Он оценил шутку, улыбнулся.
— Я тебя помню, — сказал Ангира. — С тех пор. Ты был со своей молодой женой. Вот стоит кувшин, который вы подарили нам. Русские бывают здесь редко. Ты расспрашивал о Симукове. Слышал, будто он умер, — произнес он негромко. — Но зачем говорить о смерти? Все равно не поверят. Пусть живет здесь всегда. Ему хорошо с нами. Он — почетный член нашего объединения. Ты спрашивал тогда, каким он был? Тогда я не знал, как ответить. Он был добр по своей воле, вот что я могу сказать о нем сейчас.
И хотя Ангира не прибавил больше ничего, я все понял. Он не был патриархальным старичком, простецом. Это был степной мудрец на покое. Когда он вспоминал, как богатеи и ламы запугивали аратов, желающих вступить в коммуну, в его глазах внезапно вспыхивал бешеный огонь, а лицо молодело. Ненависть к ним до сих пор жила в его душе — ведь они мешали ему, лично ему, устанавливать новые порядки в степи.
— Пусть тебя давят годы, но не дай им раздавить тебя, — сказал он на прощание.
И взгляд у него был острый, проницательный.
Здесь все было завершено, закруглено. Остался храм Творчества где-то в Убурханскайском аймаке.
— Если напрямую, то близко, — сказал Ангира. — Вначале нужно спуститься в Арбай-хэрэ. Там скажут, где искать храм. Я объясню все твоему шоферу.

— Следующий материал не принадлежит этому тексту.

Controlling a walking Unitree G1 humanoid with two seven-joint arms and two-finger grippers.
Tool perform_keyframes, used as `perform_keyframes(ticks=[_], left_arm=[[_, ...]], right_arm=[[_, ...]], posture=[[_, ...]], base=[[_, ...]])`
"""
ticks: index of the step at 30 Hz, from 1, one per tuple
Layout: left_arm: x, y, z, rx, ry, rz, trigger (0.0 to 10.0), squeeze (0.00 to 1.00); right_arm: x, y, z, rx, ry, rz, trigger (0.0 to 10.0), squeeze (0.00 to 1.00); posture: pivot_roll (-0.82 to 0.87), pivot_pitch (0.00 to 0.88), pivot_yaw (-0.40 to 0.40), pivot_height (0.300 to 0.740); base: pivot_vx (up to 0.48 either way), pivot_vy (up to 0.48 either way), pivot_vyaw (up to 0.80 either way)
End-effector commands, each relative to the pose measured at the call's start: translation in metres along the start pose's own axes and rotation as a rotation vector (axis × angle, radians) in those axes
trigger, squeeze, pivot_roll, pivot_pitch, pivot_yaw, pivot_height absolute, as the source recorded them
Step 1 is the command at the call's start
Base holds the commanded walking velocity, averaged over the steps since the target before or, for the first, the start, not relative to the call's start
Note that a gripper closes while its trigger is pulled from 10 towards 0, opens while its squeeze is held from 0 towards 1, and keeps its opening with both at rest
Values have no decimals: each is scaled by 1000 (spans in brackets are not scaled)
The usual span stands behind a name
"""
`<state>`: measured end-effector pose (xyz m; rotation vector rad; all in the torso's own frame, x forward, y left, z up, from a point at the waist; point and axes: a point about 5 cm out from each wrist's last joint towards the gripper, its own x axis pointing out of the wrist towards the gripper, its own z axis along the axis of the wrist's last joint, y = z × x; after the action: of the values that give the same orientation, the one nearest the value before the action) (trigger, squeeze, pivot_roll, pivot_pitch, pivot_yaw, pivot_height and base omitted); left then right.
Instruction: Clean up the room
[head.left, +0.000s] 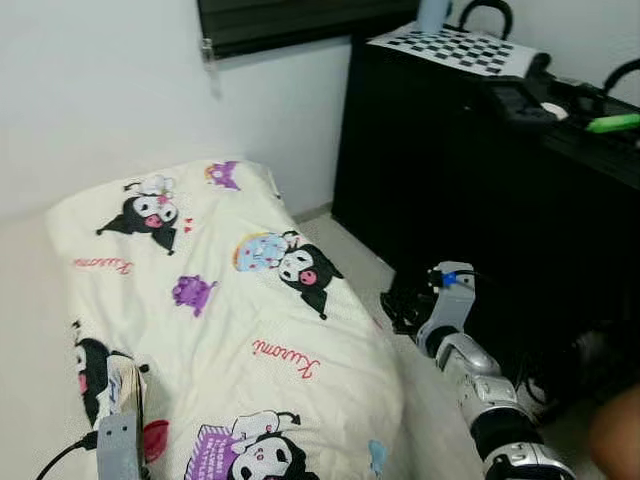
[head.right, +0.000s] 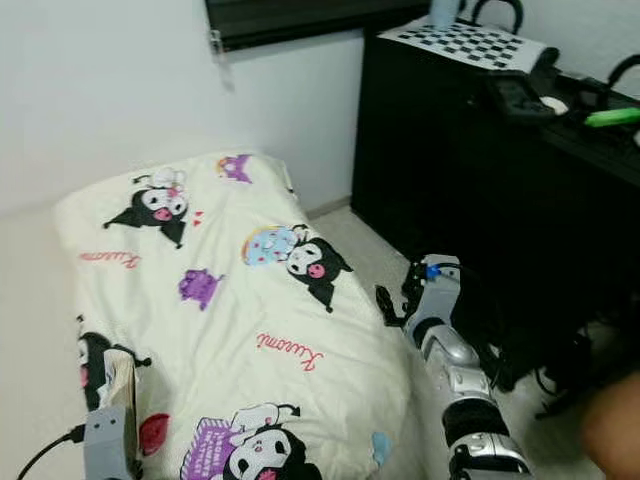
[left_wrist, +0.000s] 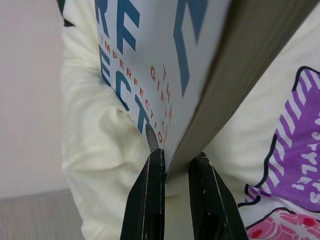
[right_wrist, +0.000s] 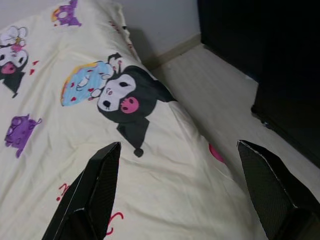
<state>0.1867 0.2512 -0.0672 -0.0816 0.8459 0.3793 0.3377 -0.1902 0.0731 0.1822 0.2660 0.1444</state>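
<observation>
Left tool (left_wrist: 172, 172) grips a book (left_wrist: 200, 65) over the bedspread (head.left: 230, 300) — right tool (right_wrist: 185, 195) apparently spread wide.

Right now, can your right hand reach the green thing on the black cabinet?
Probably not. The right hand hangs open, low beside the bed, while the green thing lies high up on the black cabinet, far back from its front edge.

Book (left_wrist: 165, 55): white cover, blue block letters, small red print, grey-brown page edge showing; its lower corner is pinched between the two black fingers of the left gripper (left_wrist: 175, 167). Blanket (left_wrist: 100, 160): cream, purple and pink cartoon print, directly behind the book. Wall (left_wrist: 27, 90): pale, beside the blanket.
</observation>
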Motion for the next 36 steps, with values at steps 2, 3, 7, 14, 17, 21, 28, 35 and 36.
perform_keyframes(ticks=[2, 3, 7, 14, 17, 21, 28, 35, 36], left_arm=[[-2, 3, -11, -18, 42, 4, 10000, 0], [-1, 1, -9, -24, 33, -6, 10000, 0], [0, -2, -5, -28, 21, -18, 10000, 0], [1, -2, 0, -11, 37, 16, 10000, 0], [1, -1, 0, -10, 38, 21, 10000, 0], [1, 1, -2, -11, 43, 29, 10000, 0], [-1, 2, -8, 2, 46, 22, 10000, 0], [0, -3, -5, 17, 32, 9, 10000, 0], [0, -5, -4, 25, 27, 0, 10000, 0]], right_arm=[[-2, -3, -3, 17, -4, -12, 10000, 0], [-2, -3, -2, 17, -9, -10, 10000, 0], [-1, -3, -1, 17, -15, -7, 10000, 0], [-3, 1, -1, 1, -54, 17, 10000, 0], [-3, 0, -5, -6, -38, 12, 10000, 0], [-5, 2, -9, -10, -29, 28, 10000, 0], [-5, 19, -9, -34, -56, 162, 10000, 0], [-5, 35, -10, -62, -64, 249, 10000, 0], [-6, 37, -12, -67, -61, 261, 10000, 0]], posture=[[-186, 104, -23, 740], [-186, 104, -23, 740], [-187, 103, -23, 740], [-191, 95, -23, 740], [-190, 97, -23, 740], [-188, 97, -25, 740], [-190, 94, -24, 740], [-195, 94, -23, 740], [-194, 94, -24, 740]], base=[[0, 0, 0], [0, 0, 0], [0, 0, 0], [-204, 0, 0], [-476, 0, 400], [-476, 0, 691], [-449, 0, 787], [0, 0, 781], [0, 0, 781]])
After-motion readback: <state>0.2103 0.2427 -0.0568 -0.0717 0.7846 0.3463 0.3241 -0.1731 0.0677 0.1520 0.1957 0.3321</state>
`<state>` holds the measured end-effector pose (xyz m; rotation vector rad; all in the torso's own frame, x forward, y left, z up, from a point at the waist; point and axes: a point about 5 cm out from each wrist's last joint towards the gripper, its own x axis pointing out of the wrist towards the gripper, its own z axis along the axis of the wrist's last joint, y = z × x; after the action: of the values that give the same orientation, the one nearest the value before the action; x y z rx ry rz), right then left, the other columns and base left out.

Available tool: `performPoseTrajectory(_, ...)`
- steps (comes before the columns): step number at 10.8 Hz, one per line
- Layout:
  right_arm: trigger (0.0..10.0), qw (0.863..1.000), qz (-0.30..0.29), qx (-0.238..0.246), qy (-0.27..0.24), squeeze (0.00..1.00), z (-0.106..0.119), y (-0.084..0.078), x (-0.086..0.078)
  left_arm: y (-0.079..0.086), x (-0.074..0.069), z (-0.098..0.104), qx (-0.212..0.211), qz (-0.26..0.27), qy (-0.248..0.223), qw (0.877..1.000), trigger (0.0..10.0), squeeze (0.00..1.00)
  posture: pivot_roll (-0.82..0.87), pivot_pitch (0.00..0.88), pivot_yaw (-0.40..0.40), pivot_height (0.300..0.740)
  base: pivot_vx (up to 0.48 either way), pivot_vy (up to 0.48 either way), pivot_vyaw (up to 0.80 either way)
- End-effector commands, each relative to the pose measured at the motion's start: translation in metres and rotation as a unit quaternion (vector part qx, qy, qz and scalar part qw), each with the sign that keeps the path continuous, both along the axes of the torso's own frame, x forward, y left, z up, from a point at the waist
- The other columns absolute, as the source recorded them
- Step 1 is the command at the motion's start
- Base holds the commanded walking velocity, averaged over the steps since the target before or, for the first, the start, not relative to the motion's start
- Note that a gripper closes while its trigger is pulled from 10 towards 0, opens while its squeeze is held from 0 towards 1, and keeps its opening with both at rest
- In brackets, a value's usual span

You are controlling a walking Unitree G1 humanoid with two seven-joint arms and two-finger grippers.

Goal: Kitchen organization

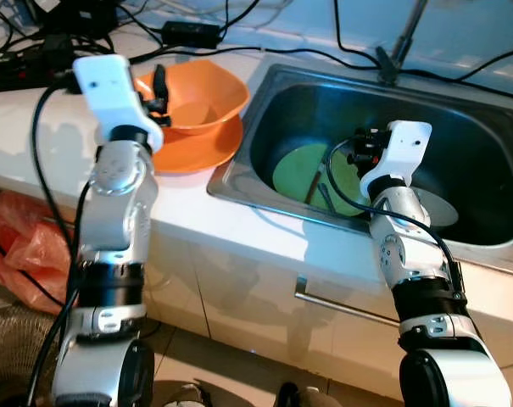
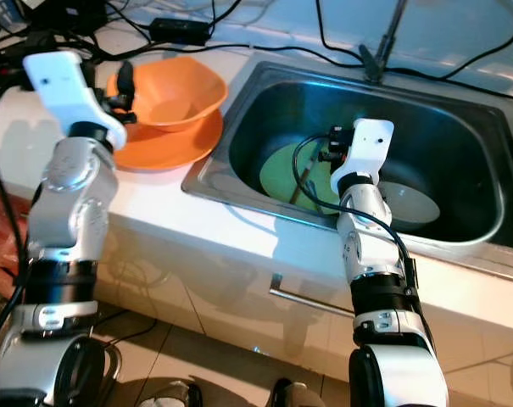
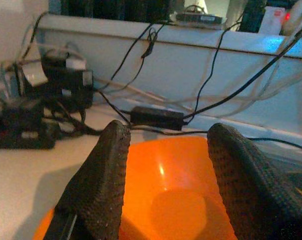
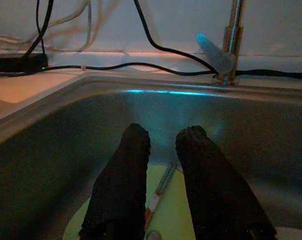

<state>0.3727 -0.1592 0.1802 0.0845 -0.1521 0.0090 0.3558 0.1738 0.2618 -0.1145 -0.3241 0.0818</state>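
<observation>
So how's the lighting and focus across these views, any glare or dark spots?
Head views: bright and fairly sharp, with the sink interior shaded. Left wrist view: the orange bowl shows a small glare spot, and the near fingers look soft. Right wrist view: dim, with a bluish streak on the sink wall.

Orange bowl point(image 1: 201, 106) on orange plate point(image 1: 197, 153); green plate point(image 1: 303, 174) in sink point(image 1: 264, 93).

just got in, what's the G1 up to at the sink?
It's working both sides at once. The left claw, open, hangs over the orange bowl, which sits on an orange plate on the counter. The right claw, slightly open, is down in the sink above a green plate with chopsticks on it. Neither holds anything.
</observation>
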Motion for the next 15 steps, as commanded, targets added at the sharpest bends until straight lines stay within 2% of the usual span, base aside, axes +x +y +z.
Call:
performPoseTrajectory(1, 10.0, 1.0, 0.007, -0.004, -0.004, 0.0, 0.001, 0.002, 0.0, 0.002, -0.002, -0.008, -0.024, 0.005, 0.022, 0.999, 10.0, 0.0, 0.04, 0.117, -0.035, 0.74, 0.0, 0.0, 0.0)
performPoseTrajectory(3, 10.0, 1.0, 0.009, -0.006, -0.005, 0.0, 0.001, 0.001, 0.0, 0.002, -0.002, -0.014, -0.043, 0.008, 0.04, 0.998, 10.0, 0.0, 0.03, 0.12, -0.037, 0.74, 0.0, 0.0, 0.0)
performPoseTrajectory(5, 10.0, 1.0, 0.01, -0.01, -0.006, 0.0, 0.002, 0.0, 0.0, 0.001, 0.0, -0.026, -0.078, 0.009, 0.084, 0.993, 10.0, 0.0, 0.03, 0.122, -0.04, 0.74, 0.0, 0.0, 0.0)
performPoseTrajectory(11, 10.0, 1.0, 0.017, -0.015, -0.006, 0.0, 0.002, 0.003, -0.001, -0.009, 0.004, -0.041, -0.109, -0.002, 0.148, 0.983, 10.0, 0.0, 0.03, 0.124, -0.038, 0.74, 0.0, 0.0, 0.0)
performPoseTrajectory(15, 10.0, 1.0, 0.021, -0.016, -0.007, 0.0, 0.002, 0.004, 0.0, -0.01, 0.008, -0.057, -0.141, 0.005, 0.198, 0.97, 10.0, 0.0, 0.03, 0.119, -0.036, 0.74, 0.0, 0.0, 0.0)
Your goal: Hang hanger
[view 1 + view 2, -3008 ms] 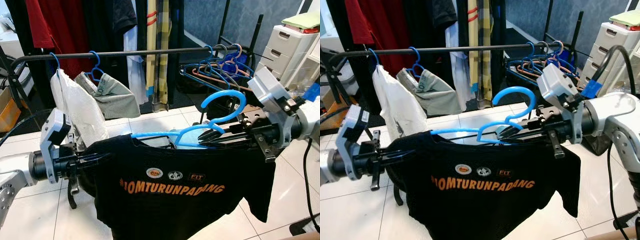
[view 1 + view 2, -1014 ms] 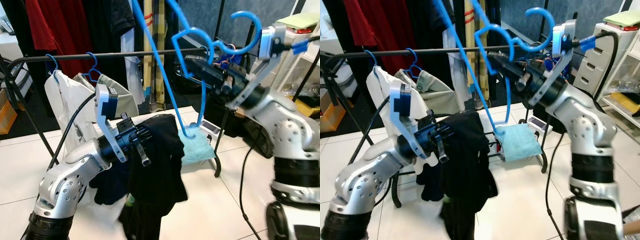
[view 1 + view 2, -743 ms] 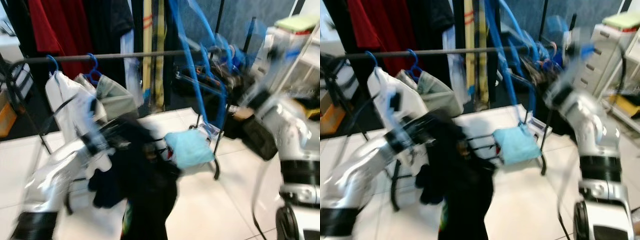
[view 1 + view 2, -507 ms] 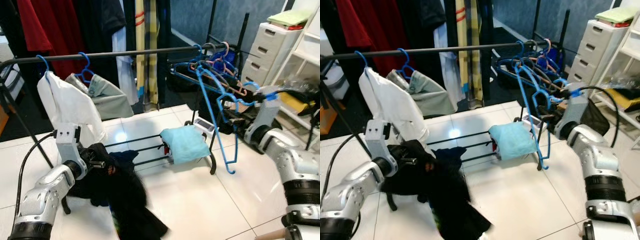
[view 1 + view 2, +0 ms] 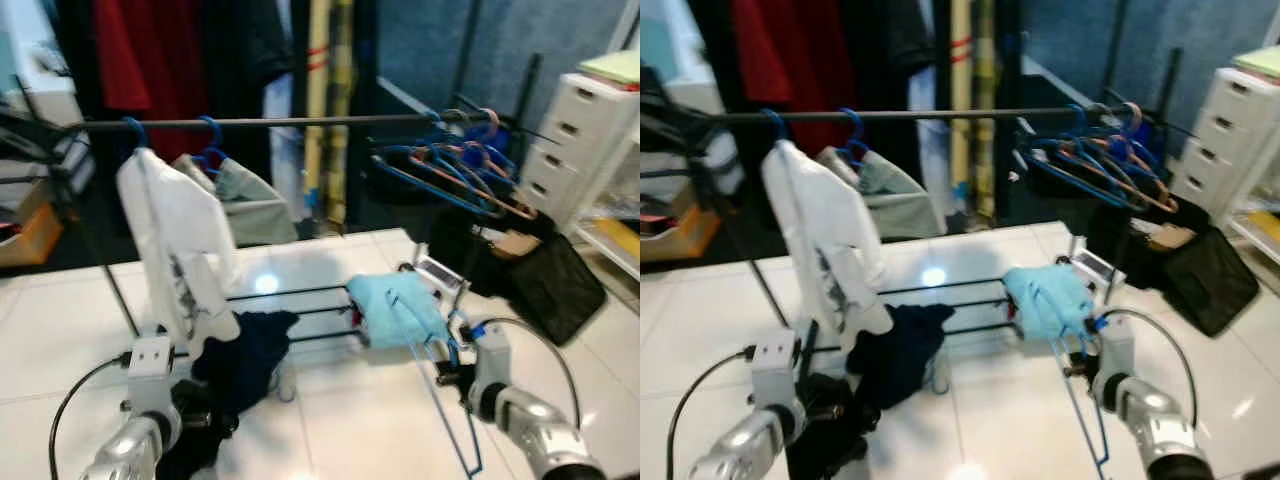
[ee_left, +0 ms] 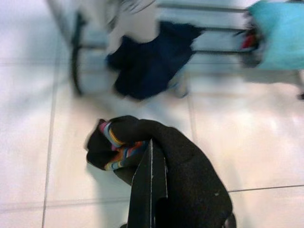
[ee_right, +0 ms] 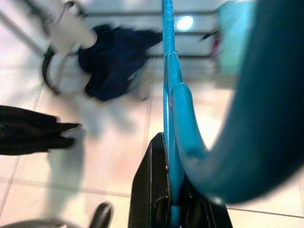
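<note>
Both grippers hang low: the right gripper [image 7: 173,202] clamps the blue hanger [image 5: 440,395], the left gripper [image 6: 151,190] pinches a black shirt [image 6: 190,185]. Lift the hook well above the rail [image 5: 300,121] before lowering.

**Right wrist: tool clamped on blue hanger**

Right tool [image 7: 173,199] has its black fingers [image 7: 152,190] closed on the blue hanger [image 7: 168,71]; the hanger's thick curved part [image 7: 247,118] looms close and blurred. Beyond, on the white tiled floor [image 7: 118,161]: dark blue cloth [image 7: 111,61], a black garment [image 7: 33,135], a teal cloth [image 7: 232,38]. Background is blurred.
</note>
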Controlling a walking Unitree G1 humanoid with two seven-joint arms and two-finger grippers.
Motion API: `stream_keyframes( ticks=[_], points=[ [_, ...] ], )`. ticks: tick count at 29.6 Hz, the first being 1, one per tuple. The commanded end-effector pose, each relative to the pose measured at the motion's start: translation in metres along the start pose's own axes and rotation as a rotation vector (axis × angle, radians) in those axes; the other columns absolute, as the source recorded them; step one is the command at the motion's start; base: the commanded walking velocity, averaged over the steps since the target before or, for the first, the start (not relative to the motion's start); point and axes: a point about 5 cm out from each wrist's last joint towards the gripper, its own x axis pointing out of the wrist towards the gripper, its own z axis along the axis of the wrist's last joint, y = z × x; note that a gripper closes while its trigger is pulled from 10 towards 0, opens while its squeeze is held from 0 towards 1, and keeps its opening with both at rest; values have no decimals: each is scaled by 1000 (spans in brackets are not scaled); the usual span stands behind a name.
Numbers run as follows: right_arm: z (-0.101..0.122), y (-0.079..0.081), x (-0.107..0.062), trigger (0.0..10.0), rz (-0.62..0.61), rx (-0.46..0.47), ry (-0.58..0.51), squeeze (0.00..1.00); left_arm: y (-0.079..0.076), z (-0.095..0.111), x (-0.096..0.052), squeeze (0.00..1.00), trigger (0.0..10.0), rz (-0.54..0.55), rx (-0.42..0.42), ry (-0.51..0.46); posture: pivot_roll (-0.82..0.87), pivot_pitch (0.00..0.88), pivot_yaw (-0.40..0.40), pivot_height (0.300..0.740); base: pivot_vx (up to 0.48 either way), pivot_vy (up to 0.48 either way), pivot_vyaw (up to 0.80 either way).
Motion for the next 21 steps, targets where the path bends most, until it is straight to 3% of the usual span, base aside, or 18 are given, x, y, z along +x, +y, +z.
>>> stream_keyframes(
  ticks=[1, 3, 6, 11, 13, 15, 21],
  points=[
    [-10, -2, -1, 10000, -10, 0, 22, 0, -2, -3, 2, 0, 10000, 15, 5, -5, -31, 0, -31, 740, 0, 0, 800],
    [-28, -5, -1, 10000, -46, 20, 71, 0, -3, -16, 5, 0, 10000, 44, 1, 8, -9, 0, -57, 740, 0, 0, 800],
    [-28, -5, -1, 10000, -46, 20, 71, 0, -3, -16, 5, 0, 10000, 44, 1, 8, -9, 0, -57, 740, 0, 0, 800],
    [-55, -7, -5, 10000, -83, 43, 135, 0, 4, -40, 2, 0, 10000, 67, -5, 29, 35, 0, -68, 740, 0, 0, 800],
    [-69, -3, -6, 10000, -84, 57, 154, 0, 13, -52, -1, 0, 10000, 63, -65, 38, 69, 0, -60, 740, 0, 0, 800],
    [-71, 2, -4, 10000, -86, 71, 147, 0, 18, -55, -1, 0, 10000, 32, -146, 34, 87, 0, -59, 740, 0, 0, 800],
    [-78, 4, -5, 10000, -96, 62, 145, 0, 23, -58, 0, 0, 10000, 35, -143, 26, 106, 0, -67, 740, 0, 0, 800]
  ],
)
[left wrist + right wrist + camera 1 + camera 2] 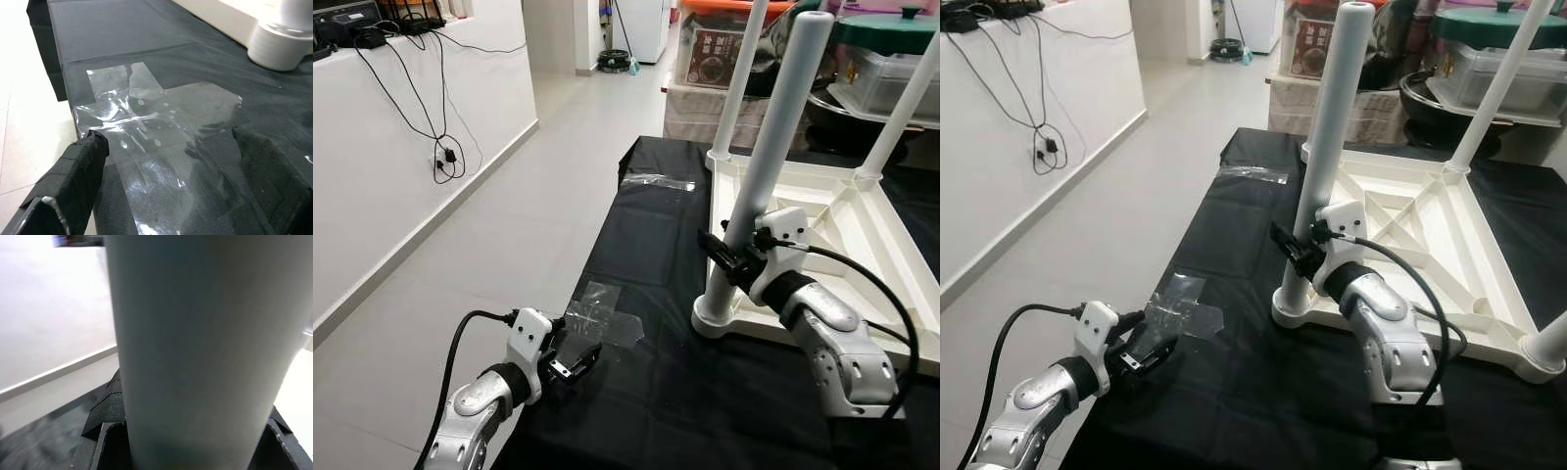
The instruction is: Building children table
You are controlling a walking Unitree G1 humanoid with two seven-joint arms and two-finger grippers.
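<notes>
White table leg (773, 157) clamped within right end effector (722, 253)

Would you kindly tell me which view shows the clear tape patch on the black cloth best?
The left wrist view: the clear tape patch lies close up between the open left end effector's fingers. Both eye views show it small, beside that end effector; the right wrist view shows the table leg.

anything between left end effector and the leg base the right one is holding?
Head views: a clear tape patch on the black cloth lies between the left end effector and the leg base; otherwise bare cloth.
</notes>
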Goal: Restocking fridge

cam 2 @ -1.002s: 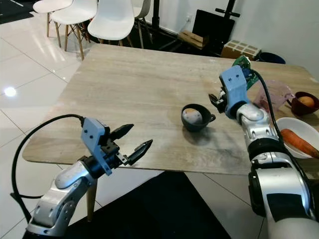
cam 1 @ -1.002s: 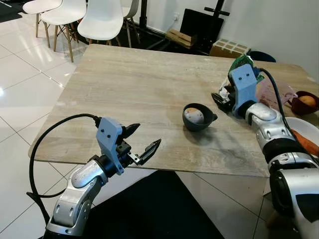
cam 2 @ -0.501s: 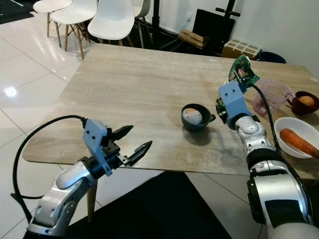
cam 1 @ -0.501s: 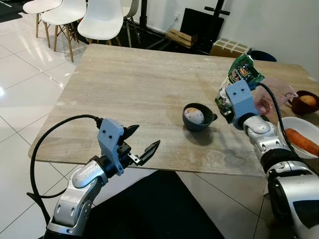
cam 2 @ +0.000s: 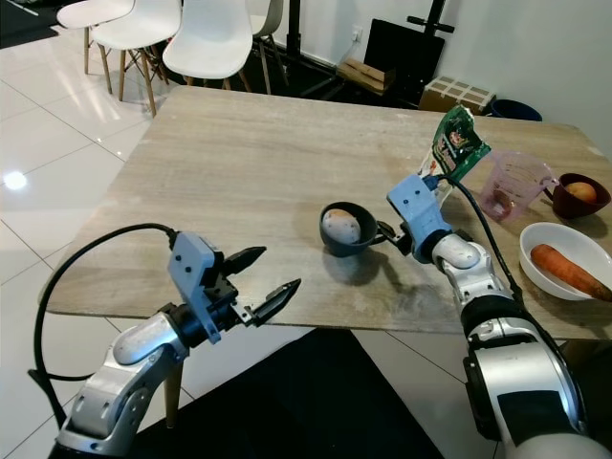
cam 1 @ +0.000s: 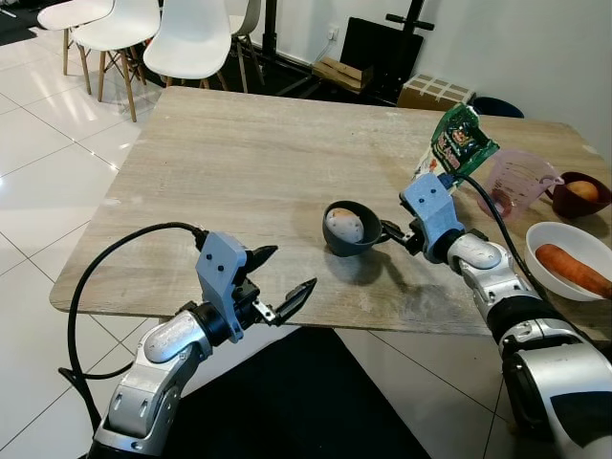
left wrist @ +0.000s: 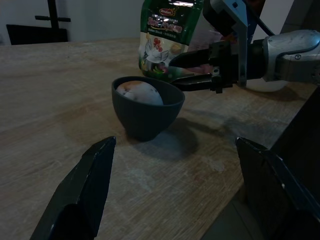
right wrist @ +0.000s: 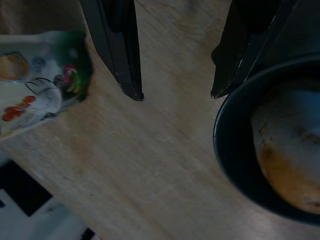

Я бросил последний взгляд на камень Тайхир. Прощай, старичок, не ворчи — ты уже сделался туристской достопримечательностью, и придется терпеть. И Троя, и Альгамбра, и Боробудур терпят…
С калмыцким поэтом Сусеевым мы уселись в машину. Рядом с водителем сел корреспондент газеты «Унэн».
Поднялись на перевал Цаган-Даба. За первым перевалом были другие.
Мы вклинились в юго-восточные гряды Хангая. Дальше, на юге, за Баян-Хонгором, простирался Гобийский Алтай.
Машина пробиралась по долинам среди гольцов, громадных каменных россыпей, гранитных глыб. На северных склонах гор виднелись островки хвойного леса.
Сусеев тянул свое бесконечное:
То поет певица Ханда, Ай нан-аа, Тамира дочь…
Скалистые вершины, причудливо выветренные и каменистые осыпи, горные степи и пологие склоны, волнистые равнины, плоские широкие гребни, блюдцеобразные озера. Мне мерещились красные стены храма Творчества, его прогнутые крыши из зеленой черепицы, над которыми проносятся красные ветры вечности.